Stuff like map() is generic iteration, over any structure that exposes iteration. When it's a member function, it means that every collection has to implement map itself basically. When it's separate, the collections only need to provide the interface needed to iterate over it, and the generic map() will just use that.
Taking OOP more seriously, this kind of thing should be implemented through inheritance, interfaces, mixins, etc.
Even though I've got used to it, Python has these inconsistencies that sometimes it wants to be more OOP, sometimes it wants to be more FP.
Ruby has chosen OOP as its size, and implements nicely those functional operations as methods (same for Kotlin, for example). That makes easy for composing them:
# Sum of the square of even elements of a list, in Ruby
my_list.filter{|x| x % 2 == 0}.map{|x| x * 2}.sum
Python could do something like that, but we quickly fall in a parentheses hell:
# The same code, in Python
sum(map(lambda x: x * 2, filter(lambda x: x % 2 == 0, my_list)))
Languages that have chosen the FP path more seriously implement function composition. They could do the same way as Python, but composition makes it more readable:
# The same code, in Haskell
sum . map (^ 2) . filter (\x -> x `mod` 2 == 0) $ my_list
PS: I know that I it would be better to use comprehensions in both Python and Haskell, but these are general examples
Kotlin is still rather different though in that it still implements stuff like map and filter outside of specific collection classes. If you look at the definition of, say, List, there's no map & filter there, only iterator. Instead, map & filter are defined as extension functions that work on any Iterable.

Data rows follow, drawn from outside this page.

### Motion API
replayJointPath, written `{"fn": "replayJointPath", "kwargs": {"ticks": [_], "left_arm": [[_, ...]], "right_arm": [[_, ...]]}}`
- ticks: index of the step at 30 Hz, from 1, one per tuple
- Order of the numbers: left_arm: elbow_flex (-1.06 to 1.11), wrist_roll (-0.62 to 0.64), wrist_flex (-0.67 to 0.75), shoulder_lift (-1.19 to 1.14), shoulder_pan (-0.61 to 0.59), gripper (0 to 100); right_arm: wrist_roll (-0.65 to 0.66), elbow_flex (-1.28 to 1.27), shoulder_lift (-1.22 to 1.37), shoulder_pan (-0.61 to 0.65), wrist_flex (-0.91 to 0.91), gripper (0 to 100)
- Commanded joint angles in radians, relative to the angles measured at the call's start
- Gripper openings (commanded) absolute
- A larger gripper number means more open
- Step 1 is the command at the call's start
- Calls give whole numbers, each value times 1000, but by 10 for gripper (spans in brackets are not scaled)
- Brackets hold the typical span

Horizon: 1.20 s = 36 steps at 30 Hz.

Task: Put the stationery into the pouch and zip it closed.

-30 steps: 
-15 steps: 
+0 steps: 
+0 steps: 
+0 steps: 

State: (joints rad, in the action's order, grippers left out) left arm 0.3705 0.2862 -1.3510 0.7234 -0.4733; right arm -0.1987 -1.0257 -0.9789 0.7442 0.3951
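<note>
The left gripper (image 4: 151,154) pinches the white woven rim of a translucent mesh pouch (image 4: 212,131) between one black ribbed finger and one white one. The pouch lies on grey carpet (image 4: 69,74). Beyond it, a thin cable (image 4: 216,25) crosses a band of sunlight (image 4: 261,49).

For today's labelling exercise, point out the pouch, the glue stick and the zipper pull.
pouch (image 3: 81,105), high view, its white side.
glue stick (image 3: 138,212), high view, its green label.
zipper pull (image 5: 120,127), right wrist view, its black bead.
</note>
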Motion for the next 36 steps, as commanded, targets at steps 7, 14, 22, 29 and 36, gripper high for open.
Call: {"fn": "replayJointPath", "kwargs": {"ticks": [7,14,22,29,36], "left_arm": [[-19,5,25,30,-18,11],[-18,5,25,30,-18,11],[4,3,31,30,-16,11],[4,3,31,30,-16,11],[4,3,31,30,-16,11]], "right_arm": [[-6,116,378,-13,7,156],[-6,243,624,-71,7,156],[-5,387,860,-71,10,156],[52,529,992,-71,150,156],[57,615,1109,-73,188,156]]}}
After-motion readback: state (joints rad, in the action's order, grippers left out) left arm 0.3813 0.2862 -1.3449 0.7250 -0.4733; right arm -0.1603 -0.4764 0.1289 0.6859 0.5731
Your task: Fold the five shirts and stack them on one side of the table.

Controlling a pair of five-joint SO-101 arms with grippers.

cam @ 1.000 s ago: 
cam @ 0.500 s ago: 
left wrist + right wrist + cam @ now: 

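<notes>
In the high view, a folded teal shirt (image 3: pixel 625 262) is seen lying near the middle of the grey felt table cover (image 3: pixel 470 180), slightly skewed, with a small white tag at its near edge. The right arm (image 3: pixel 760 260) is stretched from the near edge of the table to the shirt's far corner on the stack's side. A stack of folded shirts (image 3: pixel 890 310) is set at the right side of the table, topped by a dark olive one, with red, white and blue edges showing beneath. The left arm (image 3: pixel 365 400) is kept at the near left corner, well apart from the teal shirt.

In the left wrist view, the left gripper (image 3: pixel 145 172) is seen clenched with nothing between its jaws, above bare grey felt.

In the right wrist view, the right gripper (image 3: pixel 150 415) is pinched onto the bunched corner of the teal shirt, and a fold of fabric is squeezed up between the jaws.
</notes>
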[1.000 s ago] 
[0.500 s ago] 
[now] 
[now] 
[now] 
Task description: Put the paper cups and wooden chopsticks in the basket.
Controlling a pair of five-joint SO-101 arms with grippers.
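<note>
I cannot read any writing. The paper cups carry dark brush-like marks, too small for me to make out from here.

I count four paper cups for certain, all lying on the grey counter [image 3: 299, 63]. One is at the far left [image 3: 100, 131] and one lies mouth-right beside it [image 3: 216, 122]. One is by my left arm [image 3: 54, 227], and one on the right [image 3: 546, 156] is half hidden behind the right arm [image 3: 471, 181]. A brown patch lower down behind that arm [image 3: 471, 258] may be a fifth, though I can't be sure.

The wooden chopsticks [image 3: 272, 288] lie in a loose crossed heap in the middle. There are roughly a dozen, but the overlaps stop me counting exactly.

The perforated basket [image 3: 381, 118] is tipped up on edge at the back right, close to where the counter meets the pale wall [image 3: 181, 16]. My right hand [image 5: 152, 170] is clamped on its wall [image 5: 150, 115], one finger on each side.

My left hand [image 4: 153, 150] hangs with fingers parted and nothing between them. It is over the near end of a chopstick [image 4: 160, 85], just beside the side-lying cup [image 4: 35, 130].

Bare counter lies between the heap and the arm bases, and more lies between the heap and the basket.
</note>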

So semantically it's actually closer to Python, with the only difference that, since Python doesn't have extension methods, it has to use global functions for this, while Kotlin lets you pretend that those methods are actually members. But this is pure syntactic sugar, not a semantic difference.
And some will say the exact opposite: contrary to what would seem obvious, code is primarily meant to be read by humans, then written by humans. Because you'll spend way more time unfucking code than actually spitting it.
Stuff like map() is generic iteration, over any structure that exposes iteration. When it's a member function, it means that every collection has to implement map itself basically. When it's separate, the collections only need to provide the interface needed to iterate over it, and the generic map() will just use that.